Editorial de Haaretz :   » Le parti au pouvoir ne saurait être autorisé à déployer ses troupes sans l’approbation ou la supervision de la Commission centrale des élections ni à intimider un pan entier de la société. »


Traduction : Bernard Bohbot pour LPM

Photo postée sur Facebook par la Société de Relations publiques – les dirigeants de la firme posent à côté du Premier Ministre Netanyahu et de sa femme Sara.

Crédit : Screenshot/Facebook

Ha’aretz, le 12 avril 2019

https://www.haaretz.com/opinion/editorial/big-brother-at-the-ballot-box-1.7111028


« Grâce à la présence d’observateurs dans chaque bureau de vote, le taux de participation est tombé de 50 %,  son plus bas niveau ces dernières années. » Voilà de quoi se vante une société de Relations Publiques qui s’est associée au parti au pouvoir, le Likoud, pour déployer le jour du scrutin, des personnes équipées de caméras et de matériel d’enregistrement dans plus de 1 000 bureaux de vote de communautés arabes. D’après ces gens, leur intention était de surveiller la « rectitude » de la société arabe, mais le responsable de l’opération, Sagi Kaizler, ancien chef du conseil des colons de Samarie de Cisjordanie, a admis que l’objectif réel était politique – à savoir réduire la force des partis arabes à la Knesset.

Le jour du scrutin de 2015, M. Kaizler, qui était également à l’origine d’une vidéo décrivant des militants de gauche comme des traîtres qui finissent par être pendus, avait recruté des observateurs juifs pour représenter les partis de droite dans les bureaux de vote des communautés arabes. « Les Arabes siègent  seuls au bureau de vote. Nous ne leur faisons pas confiance. On les laisse voter dans notre pays. Malheureusement, c’est la situation actuelle, mais ils devraient au moins soumettre de véritables votes« , a-t-il déclaré à l’époque. Cette fois-ci, la police a confisqué les caméras de Kaizler et le juge Hanan Melcer a interdit leur utilisation, mais en réponse à l’allégation selon laquelle le groupe luttait contre une présumée fraude électorale, il a autorisé l’utilisation d’enregistrements audio dans les cas où « l’on soupçonnerait de graves atteintes à l’intégrité de l’élection. »

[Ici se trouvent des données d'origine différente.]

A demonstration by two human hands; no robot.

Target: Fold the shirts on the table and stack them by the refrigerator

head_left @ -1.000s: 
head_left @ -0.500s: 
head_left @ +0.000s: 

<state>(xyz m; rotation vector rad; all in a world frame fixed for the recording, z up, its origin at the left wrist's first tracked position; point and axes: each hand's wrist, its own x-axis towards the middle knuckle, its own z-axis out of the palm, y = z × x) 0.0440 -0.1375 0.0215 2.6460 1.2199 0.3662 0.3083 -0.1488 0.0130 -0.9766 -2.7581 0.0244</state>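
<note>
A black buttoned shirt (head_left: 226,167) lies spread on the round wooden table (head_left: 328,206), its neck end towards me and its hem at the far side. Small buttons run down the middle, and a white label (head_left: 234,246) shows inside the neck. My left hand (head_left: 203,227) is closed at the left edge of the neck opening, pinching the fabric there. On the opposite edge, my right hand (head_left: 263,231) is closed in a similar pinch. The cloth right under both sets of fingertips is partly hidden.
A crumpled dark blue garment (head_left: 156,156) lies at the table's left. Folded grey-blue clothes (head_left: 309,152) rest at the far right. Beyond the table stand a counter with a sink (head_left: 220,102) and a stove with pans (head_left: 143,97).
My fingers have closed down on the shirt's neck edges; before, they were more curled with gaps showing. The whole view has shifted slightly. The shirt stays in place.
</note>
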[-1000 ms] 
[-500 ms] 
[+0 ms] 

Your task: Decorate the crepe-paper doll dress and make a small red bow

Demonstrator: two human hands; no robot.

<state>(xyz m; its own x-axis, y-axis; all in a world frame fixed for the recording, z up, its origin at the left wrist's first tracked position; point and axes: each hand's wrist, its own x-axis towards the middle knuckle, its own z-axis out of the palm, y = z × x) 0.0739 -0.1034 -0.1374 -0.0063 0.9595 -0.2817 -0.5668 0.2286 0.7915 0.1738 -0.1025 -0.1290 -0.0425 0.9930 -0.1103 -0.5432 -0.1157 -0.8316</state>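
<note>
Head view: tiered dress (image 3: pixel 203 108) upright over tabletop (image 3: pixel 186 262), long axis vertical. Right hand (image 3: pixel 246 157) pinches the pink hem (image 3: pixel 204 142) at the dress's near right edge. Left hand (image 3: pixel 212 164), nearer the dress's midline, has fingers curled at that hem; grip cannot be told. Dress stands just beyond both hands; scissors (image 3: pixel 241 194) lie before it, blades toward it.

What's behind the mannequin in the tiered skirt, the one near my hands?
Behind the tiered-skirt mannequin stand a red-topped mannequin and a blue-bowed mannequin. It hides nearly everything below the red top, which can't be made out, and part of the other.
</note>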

Le déploiement par le Likoud, via Kaizler, d’une présence dans les bureaux de vote où les citoyens arabes israéliens, 20% de la population du pays, déposent leurs bulletins de vote, est un moyen d’intimidation et de police de la part du parti au pouvoir contre la population arabe – une suite directe de la délégitimation des Arabes israéliens par le Premier ministre Benjamin Netanyahu et ses partisans – cette fois sur le terrain. En cas de soupçon de fraude électorale, la Commission centrale des élections est habilitée à décider à l’avance qui devrait être autorisé à effectuer la surveillance. Le parti au pouvoir ne saurait être autorisé à déployer son personnel sans l’approbation ou la supervision de la Commission centrale des élections ni à intimider un pan entier de la société. Cela constitue également une violation présumée de la loi électorale de la Knesset (amendement 6), qui stipule que quiconque « perturbe le bon déroulement des élections » est passible d’emprisonnement.

Le juge Melcer a décidé de ne pas intervenir le jour du scrutin et d’éviter les affrontements, mais il faut maintenant enquêter sur cette affaire afin d’en tirer des conclusions pour les prochaines élections. Tout citoyen arabe doit pouvoir se présenter à un bureau de vote sans crainte de faire l’objet d’un enregistrement par les autorités. La large participation des Arabes aux élections est vitale pour assurer la démocratie.

L’article ci-dessus est l’éditorial principal de Haaretz, tel que publié dans les éditions hébraïques et anglaises.